Langzeitstudien zur Auswirkung von E-Zigaretten auf die Gesundheit bei wiederholtem Gebrauch gibt es keine. Unklar ist somit, ob der Stoff Propylenglykol zur künstlichen Erzeugung von Rauch und Nebel, welcher in den E-Zigaretten und E-Shishas enthalten ist, akute Irritationen der Atemwege hervorrufen und die Aromastoffe Allergien auslösen können. Fakt ist, dass Liquids in E-Zigaretten Giftstoffe in unterschiedlicher Konzentration enthalten. Deshalb ist es nicht möglich, zu sagen, welches Liquid am schädlichsten ist.

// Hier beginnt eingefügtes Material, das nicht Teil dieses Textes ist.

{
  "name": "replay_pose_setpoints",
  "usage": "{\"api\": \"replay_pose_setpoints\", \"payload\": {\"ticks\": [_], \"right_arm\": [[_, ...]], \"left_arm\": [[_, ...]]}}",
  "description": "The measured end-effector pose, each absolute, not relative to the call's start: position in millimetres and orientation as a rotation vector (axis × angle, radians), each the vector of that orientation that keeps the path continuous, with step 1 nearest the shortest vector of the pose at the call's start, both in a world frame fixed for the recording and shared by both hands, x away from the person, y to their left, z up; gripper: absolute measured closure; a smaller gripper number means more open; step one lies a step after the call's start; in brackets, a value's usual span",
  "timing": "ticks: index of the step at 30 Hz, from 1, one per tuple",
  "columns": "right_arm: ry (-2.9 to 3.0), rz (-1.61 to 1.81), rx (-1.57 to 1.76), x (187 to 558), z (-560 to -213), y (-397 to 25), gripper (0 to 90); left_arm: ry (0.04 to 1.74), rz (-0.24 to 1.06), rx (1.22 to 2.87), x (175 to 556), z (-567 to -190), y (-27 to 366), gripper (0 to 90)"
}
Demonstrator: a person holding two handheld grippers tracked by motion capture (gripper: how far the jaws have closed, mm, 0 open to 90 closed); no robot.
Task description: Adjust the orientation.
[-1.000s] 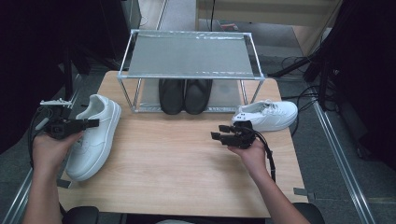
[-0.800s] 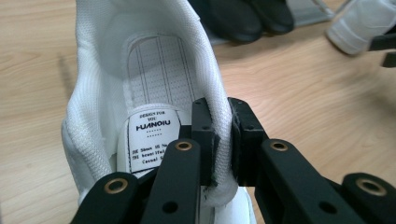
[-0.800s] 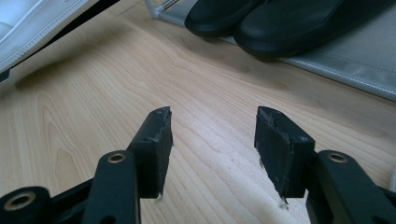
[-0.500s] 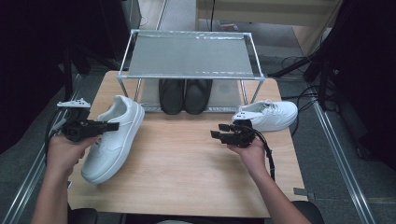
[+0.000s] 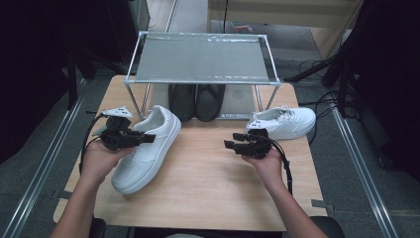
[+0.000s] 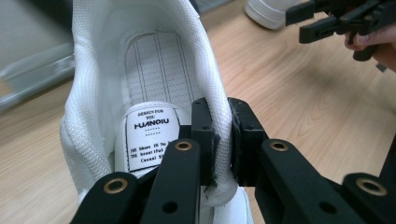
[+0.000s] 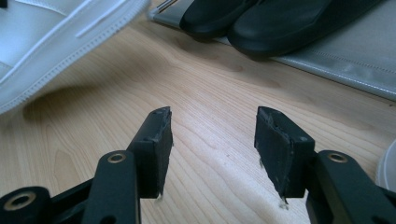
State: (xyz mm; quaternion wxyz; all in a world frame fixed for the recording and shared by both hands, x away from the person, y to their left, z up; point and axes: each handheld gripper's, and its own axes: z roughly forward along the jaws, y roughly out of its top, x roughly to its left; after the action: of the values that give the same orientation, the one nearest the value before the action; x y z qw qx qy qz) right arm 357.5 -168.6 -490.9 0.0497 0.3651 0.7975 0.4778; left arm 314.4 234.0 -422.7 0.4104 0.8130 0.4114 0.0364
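your left gripper [image 5: 143,138] pinched the padded heel collar of the white sneaker [image 5: 146,151], one jaw inside the shoe and one outside, as the left gripper view made plain [image 6: 219,140]; the shoe lay on the wooden table [image 5: 208,183] at your left, its long axis slanting from the toe nearest you up toward the rack [image 5: 200,59], heel end pointing at the lower shelf; that slant was what the coming move turned on, since i judge the shoe had to travel forward and rightward to sit beside the black shoes [image 5: 195,101] under the rack; your left hand was clearly the nearer one; your right gripper [image 5: 236,143] hovered mid-table with its jaws spread and nothing between them, bare wood showing through the gap [image 7: 210,135]; the second white sneaker [image 5: 282,121] rested just behind it at the table's right edge; the sneaker's upper looked smooth and leather-like, the collar lining a soft mesh that gave under the pads; the rack was thin metal tube with a flat grey top.
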Motion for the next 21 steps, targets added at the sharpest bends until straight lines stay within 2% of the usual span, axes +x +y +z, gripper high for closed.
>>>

Die Schweizer Krebsliga meint, dass neben dem Grundstoff Propylenglykol auch weitere Stoffe in Verdampfungsprodukten enthaltene Stoffe wie Formaldehyd, Acetaldehyd, Acrolein, Crotonaldehyd oder Aceton krebserregend sind. Klar ist, dass herkömmliche Zigaretten bei ihrer Verbrennung Teer
und Kohlenmonoxid produzieren, was zur gefürchteten Raucherlunge führen kann. Diese Gefahr fällt bei der E-Zigarette weg. Verschiedene Wissenschaftler sagen, dass E-Zigaretten im Vergleich zu Tabakzigaretten ‚wahrscheinlich rund 95 Prozent weniger schädlich sind‘.

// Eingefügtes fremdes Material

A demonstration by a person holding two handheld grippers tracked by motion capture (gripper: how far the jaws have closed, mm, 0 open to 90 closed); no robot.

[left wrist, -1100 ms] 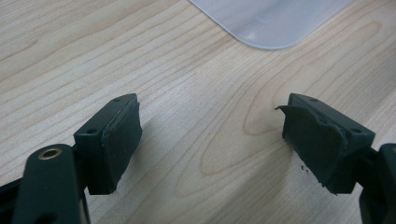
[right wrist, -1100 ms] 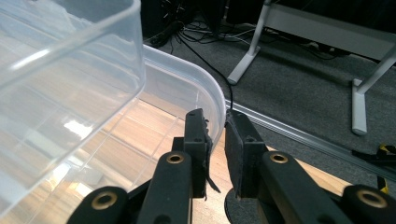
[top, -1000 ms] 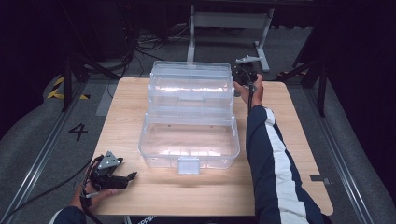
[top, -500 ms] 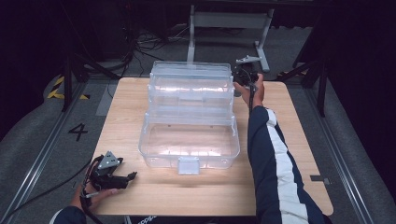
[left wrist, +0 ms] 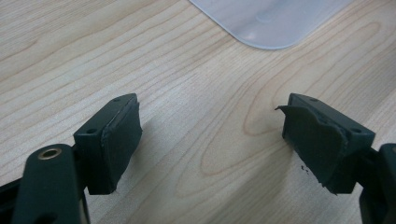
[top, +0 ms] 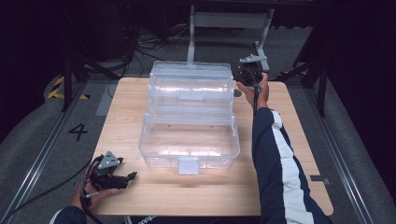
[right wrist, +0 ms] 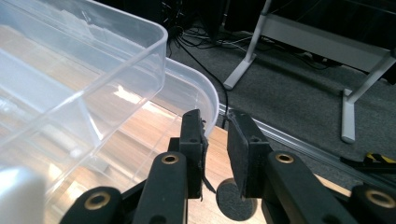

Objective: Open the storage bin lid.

2015 legte eine nachträglich unbestätigte US-Studie nahe, dass E-Zigaretten eine sogenannte ‚Popcorn‘-Lunge erzeugen würden. Die Studie wies auf einen Zusammenhang zwischen dem teilweise in E-Zigaretten enthaltenen Stoff Diacetyl und der schwerwiegenden Lungenkrankheit Bronchiolitis obliterans hin. Diese wurde bei Arbeitern in einer US-Popcorn-Fabrik diagnostiziert, welche bei der Produktion regelmässig Diacetyl eingeatmet haben. Auch eine ähnliche japanische Studie konnte nicht bestätigt werden.